> [What the exercise asks] This exercise calls for the line with "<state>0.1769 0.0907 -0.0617", the line with "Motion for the", and all lines between them in the material below, output exactly and with no other lines.

*** Begin section ***

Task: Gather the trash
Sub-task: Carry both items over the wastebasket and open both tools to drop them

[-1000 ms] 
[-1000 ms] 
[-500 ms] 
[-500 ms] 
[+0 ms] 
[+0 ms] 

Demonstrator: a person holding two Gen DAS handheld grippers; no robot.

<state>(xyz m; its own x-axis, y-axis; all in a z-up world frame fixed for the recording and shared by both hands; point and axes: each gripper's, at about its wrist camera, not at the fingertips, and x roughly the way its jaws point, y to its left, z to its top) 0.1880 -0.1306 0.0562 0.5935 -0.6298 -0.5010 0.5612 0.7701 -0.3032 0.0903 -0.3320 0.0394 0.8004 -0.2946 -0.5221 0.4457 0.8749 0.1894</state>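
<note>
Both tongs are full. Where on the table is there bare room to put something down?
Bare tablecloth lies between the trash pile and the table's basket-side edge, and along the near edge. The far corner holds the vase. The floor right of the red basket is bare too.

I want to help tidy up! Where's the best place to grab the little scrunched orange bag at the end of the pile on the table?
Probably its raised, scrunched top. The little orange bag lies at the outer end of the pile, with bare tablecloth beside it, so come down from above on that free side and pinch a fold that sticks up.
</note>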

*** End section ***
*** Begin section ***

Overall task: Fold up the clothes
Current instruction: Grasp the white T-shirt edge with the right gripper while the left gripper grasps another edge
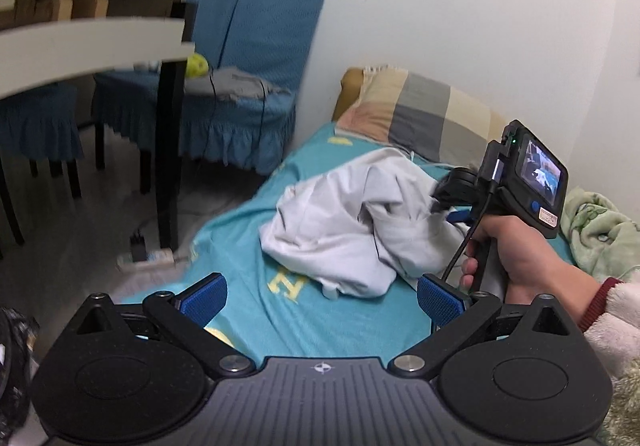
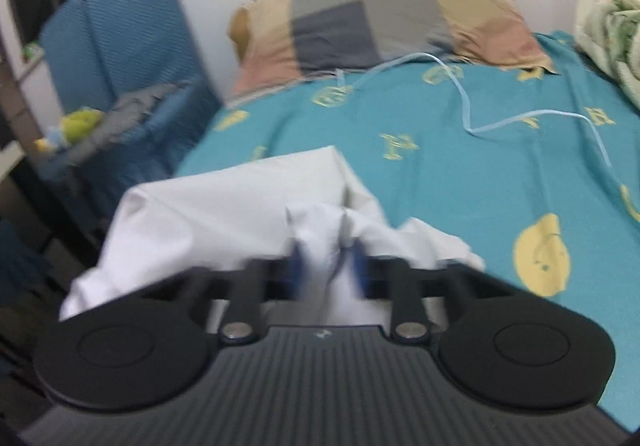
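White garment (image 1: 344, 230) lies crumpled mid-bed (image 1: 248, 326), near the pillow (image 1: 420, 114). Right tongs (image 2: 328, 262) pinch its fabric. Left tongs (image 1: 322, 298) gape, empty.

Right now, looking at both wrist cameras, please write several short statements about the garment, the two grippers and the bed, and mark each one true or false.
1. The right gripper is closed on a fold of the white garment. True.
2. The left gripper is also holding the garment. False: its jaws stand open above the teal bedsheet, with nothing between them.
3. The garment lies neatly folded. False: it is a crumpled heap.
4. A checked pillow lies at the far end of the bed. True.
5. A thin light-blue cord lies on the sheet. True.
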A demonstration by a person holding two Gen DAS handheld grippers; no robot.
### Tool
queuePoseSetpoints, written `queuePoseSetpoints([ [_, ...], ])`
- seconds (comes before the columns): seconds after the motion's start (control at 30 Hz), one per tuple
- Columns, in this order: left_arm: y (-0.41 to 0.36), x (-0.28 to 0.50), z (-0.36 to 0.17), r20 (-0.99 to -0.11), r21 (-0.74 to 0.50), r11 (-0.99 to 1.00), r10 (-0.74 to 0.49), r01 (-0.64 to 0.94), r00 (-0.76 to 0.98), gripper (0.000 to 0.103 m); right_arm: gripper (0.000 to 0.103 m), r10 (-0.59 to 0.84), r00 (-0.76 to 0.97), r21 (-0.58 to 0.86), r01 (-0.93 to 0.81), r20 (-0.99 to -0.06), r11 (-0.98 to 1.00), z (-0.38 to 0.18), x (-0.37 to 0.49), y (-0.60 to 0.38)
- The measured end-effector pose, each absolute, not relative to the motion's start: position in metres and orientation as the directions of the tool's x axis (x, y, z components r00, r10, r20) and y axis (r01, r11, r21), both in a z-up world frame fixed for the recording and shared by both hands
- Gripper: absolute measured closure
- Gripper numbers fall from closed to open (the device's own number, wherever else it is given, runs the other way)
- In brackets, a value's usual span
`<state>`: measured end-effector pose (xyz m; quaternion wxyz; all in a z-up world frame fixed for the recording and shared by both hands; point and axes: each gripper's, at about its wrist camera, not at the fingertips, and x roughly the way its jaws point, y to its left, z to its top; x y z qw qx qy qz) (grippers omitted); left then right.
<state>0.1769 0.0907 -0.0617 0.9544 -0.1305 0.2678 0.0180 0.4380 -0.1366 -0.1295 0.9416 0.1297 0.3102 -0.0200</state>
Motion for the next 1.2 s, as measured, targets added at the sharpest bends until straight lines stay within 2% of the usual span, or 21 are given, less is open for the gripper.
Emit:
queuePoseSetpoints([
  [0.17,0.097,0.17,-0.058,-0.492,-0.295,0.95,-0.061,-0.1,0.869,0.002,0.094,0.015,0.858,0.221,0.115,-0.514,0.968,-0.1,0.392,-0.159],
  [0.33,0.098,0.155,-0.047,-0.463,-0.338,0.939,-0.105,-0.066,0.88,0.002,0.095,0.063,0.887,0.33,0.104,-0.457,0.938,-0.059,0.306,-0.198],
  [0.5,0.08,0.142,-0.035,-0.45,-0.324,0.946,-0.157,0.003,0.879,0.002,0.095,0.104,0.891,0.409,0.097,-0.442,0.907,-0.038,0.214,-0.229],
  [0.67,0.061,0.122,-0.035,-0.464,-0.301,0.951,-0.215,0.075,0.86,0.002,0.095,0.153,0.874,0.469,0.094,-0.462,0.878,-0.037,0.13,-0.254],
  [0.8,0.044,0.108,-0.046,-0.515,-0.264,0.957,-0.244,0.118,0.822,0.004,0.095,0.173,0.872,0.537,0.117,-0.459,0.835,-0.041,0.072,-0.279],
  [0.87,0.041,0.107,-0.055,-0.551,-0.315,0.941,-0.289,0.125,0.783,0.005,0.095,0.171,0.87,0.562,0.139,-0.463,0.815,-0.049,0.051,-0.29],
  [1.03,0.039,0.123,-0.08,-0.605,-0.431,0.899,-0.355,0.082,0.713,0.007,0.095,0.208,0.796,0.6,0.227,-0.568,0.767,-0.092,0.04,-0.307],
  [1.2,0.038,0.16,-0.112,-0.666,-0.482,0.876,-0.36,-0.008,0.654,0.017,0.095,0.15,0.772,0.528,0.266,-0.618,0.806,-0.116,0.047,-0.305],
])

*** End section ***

> [Answer space]
<state>0.1769 0.0907 -0.0617 0.9544 -0.1305 0.2678 0.0180 0.4380 -0.1366 -0.1295 0.9416 0.1297 0.3102 -0.0200</state>
Motion for the next 1.2 s, as measured, targets added at the sharpest bends until straight lines stay within 2% of the usual span, or 21 are given, less is open for the gripper.

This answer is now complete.